After half an hour of creating the endpoint it fails by showing

UnexpectedStatusException: Error hosting endpoint tensorflow-training-2021-10-29-23-53-53-781: Failed. > Reason: The primary container for production variant AllTraffic did not pass the ping health check. Please check CloudWatch logs for this endpoint..

So I also checked the CloudWatch logs for this endpoint and they all show the same event of

exec: "serve": executable file not found in $PATH

Can anyone help me with these problems? Many thanks in advance!

samaravazquezperez commented 2 years ago

Having the same issue here, did you manage to solve it?

Janelle-He commented 2 years ago

Having the same issue here, did you manage to solve it?

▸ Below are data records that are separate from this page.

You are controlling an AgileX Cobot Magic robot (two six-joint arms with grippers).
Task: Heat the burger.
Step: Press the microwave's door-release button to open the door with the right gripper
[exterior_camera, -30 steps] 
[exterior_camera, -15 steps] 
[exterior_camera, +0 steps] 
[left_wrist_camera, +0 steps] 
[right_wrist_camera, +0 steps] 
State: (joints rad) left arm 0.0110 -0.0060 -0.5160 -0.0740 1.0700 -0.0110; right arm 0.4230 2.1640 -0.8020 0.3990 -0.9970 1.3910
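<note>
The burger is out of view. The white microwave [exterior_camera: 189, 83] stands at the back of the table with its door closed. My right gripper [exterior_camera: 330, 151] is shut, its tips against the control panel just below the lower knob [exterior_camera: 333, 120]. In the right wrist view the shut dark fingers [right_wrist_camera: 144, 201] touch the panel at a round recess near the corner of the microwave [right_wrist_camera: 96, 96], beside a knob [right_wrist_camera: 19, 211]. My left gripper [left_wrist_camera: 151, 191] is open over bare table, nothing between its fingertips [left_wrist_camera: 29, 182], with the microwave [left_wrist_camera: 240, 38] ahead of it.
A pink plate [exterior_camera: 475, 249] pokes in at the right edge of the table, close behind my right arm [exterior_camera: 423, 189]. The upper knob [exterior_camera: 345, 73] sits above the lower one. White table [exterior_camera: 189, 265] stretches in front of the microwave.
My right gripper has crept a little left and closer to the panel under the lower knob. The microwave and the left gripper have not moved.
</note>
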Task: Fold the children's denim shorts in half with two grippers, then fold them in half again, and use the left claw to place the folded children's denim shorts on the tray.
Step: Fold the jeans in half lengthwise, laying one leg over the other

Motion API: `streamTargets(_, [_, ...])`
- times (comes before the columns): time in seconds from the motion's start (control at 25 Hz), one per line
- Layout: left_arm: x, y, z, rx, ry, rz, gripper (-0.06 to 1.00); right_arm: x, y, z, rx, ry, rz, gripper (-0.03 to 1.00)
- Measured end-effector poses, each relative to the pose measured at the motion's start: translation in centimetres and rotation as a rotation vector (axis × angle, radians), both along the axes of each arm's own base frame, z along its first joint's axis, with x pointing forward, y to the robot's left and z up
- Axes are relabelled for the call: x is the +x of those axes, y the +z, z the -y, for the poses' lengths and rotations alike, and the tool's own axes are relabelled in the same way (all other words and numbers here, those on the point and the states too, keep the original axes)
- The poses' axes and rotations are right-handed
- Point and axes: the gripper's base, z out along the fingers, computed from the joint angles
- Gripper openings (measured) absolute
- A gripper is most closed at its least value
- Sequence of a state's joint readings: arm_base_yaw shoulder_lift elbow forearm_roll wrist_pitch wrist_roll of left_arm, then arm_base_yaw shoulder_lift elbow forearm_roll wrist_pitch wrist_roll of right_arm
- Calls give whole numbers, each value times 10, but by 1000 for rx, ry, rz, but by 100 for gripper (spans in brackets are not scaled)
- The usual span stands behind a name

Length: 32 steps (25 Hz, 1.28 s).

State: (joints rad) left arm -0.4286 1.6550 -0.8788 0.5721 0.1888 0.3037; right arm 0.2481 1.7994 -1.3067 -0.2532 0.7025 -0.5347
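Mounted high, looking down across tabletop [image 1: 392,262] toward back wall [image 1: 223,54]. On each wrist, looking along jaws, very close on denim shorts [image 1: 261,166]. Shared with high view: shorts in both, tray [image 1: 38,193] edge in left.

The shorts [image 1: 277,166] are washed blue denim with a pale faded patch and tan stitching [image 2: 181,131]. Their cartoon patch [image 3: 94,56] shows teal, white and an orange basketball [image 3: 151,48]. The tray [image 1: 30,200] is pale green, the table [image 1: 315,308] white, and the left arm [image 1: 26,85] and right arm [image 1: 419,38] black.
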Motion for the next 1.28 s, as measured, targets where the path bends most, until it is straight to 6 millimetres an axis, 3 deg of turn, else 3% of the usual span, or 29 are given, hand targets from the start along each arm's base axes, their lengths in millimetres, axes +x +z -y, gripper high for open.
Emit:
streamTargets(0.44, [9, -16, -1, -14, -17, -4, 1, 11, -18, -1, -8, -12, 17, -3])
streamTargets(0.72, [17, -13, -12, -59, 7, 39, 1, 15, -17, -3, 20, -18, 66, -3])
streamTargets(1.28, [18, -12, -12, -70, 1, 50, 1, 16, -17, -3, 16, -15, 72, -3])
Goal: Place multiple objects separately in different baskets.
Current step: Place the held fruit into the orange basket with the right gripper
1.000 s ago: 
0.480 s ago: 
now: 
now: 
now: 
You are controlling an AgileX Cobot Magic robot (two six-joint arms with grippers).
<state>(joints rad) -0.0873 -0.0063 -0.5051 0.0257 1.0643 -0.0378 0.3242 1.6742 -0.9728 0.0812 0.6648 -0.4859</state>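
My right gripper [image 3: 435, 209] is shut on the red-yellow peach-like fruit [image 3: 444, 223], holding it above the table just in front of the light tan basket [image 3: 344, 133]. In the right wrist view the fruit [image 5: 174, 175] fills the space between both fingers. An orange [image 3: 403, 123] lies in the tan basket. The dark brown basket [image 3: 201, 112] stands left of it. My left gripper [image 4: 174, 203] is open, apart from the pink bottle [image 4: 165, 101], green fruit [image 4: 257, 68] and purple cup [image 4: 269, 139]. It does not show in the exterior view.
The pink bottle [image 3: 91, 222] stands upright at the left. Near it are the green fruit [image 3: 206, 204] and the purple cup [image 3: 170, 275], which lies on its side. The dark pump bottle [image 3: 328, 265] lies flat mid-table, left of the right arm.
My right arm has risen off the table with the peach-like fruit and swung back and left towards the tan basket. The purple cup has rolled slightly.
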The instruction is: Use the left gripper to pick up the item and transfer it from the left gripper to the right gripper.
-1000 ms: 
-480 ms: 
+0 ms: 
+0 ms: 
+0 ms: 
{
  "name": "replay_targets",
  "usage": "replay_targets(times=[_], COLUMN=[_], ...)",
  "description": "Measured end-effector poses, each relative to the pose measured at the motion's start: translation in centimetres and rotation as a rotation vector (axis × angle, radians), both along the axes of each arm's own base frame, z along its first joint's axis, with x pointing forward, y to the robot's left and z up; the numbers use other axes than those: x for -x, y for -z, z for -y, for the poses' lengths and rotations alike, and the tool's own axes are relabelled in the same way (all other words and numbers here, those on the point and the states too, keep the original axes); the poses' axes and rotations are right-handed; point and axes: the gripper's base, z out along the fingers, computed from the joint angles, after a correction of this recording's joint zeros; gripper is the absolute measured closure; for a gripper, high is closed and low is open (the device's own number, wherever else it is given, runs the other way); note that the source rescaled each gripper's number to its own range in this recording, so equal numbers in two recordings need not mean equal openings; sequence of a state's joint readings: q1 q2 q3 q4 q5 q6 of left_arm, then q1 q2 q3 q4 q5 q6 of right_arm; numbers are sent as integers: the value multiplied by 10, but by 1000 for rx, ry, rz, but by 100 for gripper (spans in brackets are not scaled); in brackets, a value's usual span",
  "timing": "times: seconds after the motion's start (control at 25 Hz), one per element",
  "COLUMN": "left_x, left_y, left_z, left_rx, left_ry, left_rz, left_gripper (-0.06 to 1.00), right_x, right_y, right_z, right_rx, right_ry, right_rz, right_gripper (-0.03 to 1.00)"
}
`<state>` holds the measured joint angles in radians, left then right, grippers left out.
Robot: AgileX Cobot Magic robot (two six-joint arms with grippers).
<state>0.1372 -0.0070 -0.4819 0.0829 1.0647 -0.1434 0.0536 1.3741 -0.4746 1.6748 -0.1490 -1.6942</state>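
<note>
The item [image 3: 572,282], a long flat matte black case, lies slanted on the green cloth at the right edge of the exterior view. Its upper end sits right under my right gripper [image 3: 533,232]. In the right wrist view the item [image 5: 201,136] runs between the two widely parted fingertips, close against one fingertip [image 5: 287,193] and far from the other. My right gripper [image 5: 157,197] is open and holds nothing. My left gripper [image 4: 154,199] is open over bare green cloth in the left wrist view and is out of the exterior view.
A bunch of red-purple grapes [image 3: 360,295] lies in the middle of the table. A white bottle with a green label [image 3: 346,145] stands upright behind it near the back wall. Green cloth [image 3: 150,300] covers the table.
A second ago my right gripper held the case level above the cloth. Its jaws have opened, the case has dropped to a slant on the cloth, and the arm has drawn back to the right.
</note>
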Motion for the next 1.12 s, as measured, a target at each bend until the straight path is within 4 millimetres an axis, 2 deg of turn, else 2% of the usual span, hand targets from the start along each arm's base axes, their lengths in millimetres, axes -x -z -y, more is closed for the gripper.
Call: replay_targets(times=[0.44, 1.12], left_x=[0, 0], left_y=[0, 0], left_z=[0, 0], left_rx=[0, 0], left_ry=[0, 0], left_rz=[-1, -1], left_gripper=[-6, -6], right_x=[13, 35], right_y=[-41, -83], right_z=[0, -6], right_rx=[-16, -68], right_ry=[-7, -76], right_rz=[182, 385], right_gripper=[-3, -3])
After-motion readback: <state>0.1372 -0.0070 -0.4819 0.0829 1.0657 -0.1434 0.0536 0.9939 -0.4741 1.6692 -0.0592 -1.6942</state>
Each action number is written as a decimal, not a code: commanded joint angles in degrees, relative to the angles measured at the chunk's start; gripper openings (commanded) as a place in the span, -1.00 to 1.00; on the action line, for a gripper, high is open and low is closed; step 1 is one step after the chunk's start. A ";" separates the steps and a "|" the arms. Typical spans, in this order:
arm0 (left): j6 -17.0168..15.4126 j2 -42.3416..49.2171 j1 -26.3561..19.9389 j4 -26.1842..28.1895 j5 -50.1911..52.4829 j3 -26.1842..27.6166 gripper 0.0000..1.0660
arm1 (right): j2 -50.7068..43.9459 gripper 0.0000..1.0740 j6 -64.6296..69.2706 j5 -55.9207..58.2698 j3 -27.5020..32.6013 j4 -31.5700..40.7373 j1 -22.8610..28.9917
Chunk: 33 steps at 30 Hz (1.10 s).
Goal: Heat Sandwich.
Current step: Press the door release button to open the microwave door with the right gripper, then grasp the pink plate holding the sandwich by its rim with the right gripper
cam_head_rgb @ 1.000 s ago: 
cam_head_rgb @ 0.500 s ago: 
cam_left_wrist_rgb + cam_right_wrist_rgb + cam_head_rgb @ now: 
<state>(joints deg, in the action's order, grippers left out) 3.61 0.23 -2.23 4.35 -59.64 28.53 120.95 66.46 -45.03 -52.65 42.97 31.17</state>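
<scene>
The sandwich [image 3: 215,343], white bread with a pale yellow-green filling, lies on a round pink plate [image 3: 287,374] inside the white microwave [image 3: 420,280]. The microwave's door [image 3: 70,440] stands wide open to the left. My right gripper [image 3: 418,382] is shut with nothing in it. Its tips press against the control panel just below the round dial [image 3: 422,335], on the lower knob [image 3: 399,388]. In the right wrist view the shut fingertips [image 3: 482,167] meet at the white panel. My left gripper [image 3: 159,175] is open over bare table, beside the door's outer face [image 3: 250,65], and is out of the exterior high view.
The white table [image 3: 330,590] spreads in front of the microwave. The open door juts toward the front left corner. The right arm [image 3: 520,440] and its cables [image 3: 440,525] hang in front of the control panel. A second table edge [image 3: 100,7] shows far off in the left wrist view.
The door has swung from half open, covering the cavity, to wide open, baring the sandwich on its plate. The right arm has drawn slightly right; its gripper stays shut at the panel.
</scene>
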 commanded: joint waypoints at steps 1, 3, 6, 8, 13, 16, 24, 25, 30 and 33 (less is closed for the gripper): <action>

Nope, I haven't solve it....

francomedin commented 1 year ago

Hi guys! I´m having the same problem.

francomedin commented 1 year ago

Hi! I come back with the solution, after playing and reading a lot. I decided to try another image_uri and it works. So In training I used the following aws sagemaker image: 763104351884.dkr.ecr.us-east-1.amazonaws.com/tensorflow-training:2.2.0-gpu-py37-cu102-ubuntu18.04

It works and I saved the model artifacts, then I loaded it:

from sagemaker.tensorflow import TensorFlowModel
model = TensorFlowModel(model_data='s3://...../output/model.tar.gz',
role=role,
image_uri = '763104351884.dkr.ecr.us-east-1.amazonaws.com/tensorflow-inference:2.2.0-gpu-py37-cu102-ubuntu18.04' )

As you can see I changed the image_uri from training to inference. After that I was able to create the endpoing. I hopo this help you in your projects!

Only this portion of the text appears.